** Description of the task **
Please copy each line of the listing that includes the string "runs".

** Dataset section **
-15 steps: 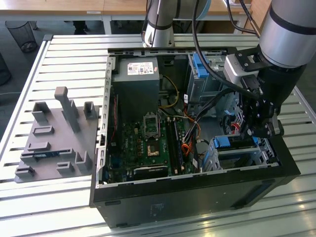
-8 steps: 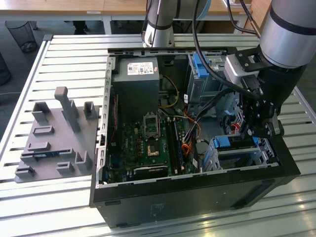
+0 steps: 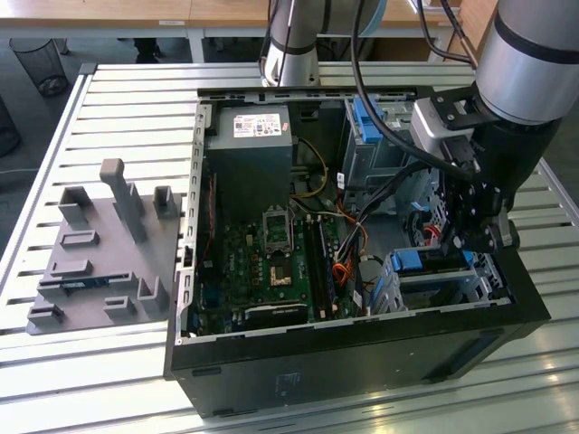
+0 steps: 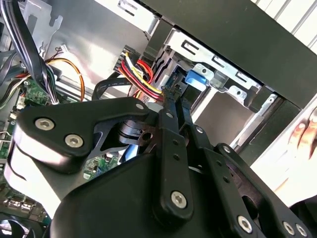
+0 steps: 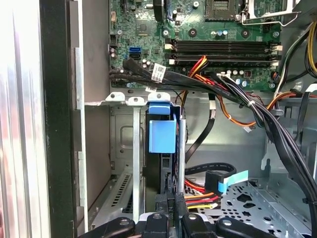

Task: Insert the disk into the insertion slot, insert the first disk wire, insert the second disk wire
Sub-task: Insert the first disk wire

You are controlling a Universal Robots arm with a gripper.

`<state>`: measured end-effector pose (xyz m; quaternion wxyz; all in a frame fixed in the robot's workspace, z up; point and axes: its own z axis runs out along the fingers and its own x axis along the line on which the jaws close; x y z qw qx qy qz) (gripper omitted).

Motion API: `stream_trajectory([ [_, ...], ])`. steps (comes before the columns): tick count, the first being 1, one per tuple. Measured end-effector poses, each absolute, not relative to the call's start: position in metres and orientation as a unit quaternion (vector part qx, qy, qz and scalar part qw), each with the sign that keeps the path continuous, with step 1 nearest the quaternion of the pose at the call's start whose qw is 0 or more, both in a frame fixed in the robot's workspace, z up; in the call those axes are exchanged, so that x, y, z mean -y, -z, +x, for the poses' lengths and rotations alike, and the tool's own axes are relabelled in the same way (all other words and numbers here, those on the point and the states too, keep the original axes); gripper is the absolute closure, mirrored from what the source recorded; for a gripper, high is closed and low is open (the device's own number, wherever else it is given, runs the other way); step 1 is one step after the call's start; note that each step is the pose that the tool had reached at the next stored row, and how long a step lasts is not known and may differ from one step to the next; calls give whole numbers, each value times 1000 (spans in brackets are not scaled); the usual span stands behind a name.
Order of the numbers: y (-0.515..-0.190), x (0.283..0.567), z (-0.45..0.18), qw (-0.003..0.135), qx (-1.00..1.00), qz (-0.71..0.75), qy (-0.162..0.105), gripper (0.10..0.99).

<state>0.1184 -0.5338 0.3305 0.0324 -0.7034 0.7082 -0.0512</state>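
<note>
The black PC case [image 3: 362, 348] lay open on a slatted table, matt outside and bare grey sheet metal inside. The arm [image 3: 529, 54], a smooth silver tube w/ black joints, reached down into the case corner at the exterior view's right.

In that corner sat the insertion slot [image 5: 134, 148], a bay of thin folded silver-grey sheet metal w/ perforated walls. The disk [image 5: 162, 131] was already in it. Its glossy bright blue plastic caddy tab stood at the bay mouth, and the dark drive body, seen edge-on in the first wrist view, had its long axis running w/ the bay rails.

The gripper [image 4: 172, 96] had 2 slim black metal fingers [image 4: 167, 144] bolted to chunky black links. It pointed straight at the disk's connector end, finger axis approx. in line w/ the disk's edge, tips just beside it. The fingers were pressed close together, apparently pinching the plug of a disk wire [image 4: 141, 79], a flexible bundle of thin red, yellow & black insulated leads curving off to 1 side. Whether the plug was seated couldn't be told.

A 2nd cable [image 5: 225, 182], flat, black, w/ a pale blue tip, lay loose near the fingers, apart from them.
</note>
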Motion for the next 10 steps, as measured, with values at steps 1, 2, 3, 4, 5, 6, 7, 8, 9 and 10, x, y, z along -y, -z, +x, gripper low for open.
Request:
stream_trajectory([
  [1, -330, 534, 118, 32, -710, -702, 51, 910],
  [2, -331, 534, 118, 32, -710, -701, 51, 910],
  [3, -331, 534, 119, 32, -711, -701, 51, 910],
  [4, -331, 534, 119, 32, -711, -700, 51, 910],
  [5, -331, 534, 119, 32, -712, -700, 51, 910],
  [6, -331, 534, 119, 32, -712, -700, 51, 910],
  [7, -331, 534, 119, 32, -712, -700, 51, 910],
  [8, -331, 534, 119, 32, -712, -700, 51, 910],
  [9, -331, 534, 119, 32, -712, -700, 51, 910],
  [10, -331, 534, 119, 32, -712, -699, 51, 910],
])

** Task output **
`<state>`: measured end-effector pose (xyz m; quaternion wxyz; all in a frame fixed in the robot's workspace, z up; point and axes: its own z axis runs out along the fingers and its own x axis along the line on which the jaws close; x y z qw qx qy qz) (gripper omitted).
Motion API: `stream_trajectory([ [_, ...], ])`. steps (comes before the columns): tick count, the first being 1, one per tuple. Measured end-effector poses, each absolute, not relative to the call's start: position in metres and orientation as a unit quaternion (vector part qx, qy, qz and scalar part qw), each with the sign that keeps the path continuous, with step 1 nearest the quaternion of the pose at the call's start whose qw is 0 or more, both in a frame fixed in the robot's workspace, z up; in the call those axes are exchanged, so that x, y, z mean -y, -z, +x, for the poses' lengths and rotations alike, and the tool's own axes are relabelled in the same way (all other words and numbers here, those on the point and the states too, keep the original axes); gripper is the absolute closure, mirrored from what the source recorded; for a gripper, high is closed and low is open (the device's own number, wherever else it is given, runs the other way); step 1 is one step after the call's start; note that each step is the pose that the tool had reached at the next stored row, and how long a step lasts is not known and may differ from one step to the next; calls give whole numbers, each value times 1000 (spans in brackets are not scaled); the usual span stands behind a name.

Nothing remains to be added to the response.